Terahertz (THz) electromagnetic waves are attractive for use in nondestructive and biocompatible sensing applications. Thermal sensors are widely used for THz detection owing to the small photon energies of THz radiation, where this requires materials with low thermal conductivity and a small heat capacity to ensure the sensitive and fast operation of the sensors. In this study, we investigated the thermal and optical properties of porous nanomesh structures for sensitive THz bolometric detection. Nanometer (nm)-scale hole array structures were formed on gallium arsenide (GaAs) microelectromechanical system (MEMS) beams to improve their thermal properties. The thermal conductance of the porous MEMS beams was obtained by measuring their thermal bandwidths; it was found to decrease by as much as ~90% when the porosity (P) of the porous nanostructure was increased to ~0.69. We also measured the THz absorptance of the porous hole array structure. The results show that although the porous nanostructure has a much smaller area than the bulk material, it maintained a high coefficient of THz absorptance because the featured size was much smaller than the THz wavelength. The measured absorptance agreed well with that calculated by using the Drude model. These results demonstrate that the porous nanomesh structure is promising for developing highly sensitive THz thermal sensors.

1. Introduction

Terahertz (THz) electromagnetic waves are attractive for use in spectroscopy and imaging applications owing to the rich spectral features in the THz frequency band [1]. Uncooled, sensitive, and fast THz sensors are crucial for compact THz spectroscopy [2,3,4,5] and imaging systems [6,7,8]. However, owing to the small photon energies involved, THz photodetectors that use intersublevel transitions in low-dimensional nanostructures [9,10] or impurities [11] in semiconductors cannot operate at room temperature. The thermal sensor [12,13] is another type of THz sensor that converts the input light into heat and detects the induced rise in temperature by using a thermistor to determine the input light-induced power. Commonly used thermal sensors include pyroelectric sensors, vanadium oxide (VOx) bolometers [14,15,16], and MEMS bolometers [17,18,19,20]. They have been proposed for THz and infrared detection at room temperature.

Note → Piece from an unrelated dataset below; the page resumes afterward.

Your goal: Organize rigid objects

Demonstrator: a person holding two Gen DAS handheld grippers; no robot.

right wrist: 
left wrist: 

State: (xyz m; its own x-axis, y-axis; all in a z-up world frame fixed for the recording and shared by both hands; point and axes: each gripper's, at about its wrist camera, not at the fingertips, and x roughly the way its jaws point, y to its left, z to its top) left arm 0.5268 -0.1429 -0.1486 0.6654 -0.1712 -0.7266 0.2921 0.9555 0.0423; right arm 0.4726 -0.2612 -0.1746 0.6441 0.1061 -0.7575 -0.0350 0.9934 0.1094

The authors of this study developed an uncooled, sensitive, and fast THz bolometer in past work by using a GaAs-based double-clamped MEMS beam resonator [18,19]. The absorption of an incident THz electromagnetic wave induces thermal stress in the MEMS beam, which reduces the resonance frequency of the MEMS resonator. The MEMS resonator detects such a shift in the resonance frequency and works as a very sensitive bolometer. It was found that the MEMS resonator has an ultra-high temperature sensitivity of ~1 μk [19]. This renders the MEMS resonator among the most sensitive uncooled thermistors, to the best of our knowledge. Furthermore, to achieve a fast THz detection, the MEMS resonator is operated in a self-oscillation mode by using a phase-locked loop (PLL). The PLL tracks the resonance frequency of the MEMS resonator and outputs a voltage signal that is proportional to the shift in the resonance frequency. The detection speed is up to ~10 kHz [19], which is limited by the demodulation bandwidth of the PLL and the thermal decay process in the MEMS beam.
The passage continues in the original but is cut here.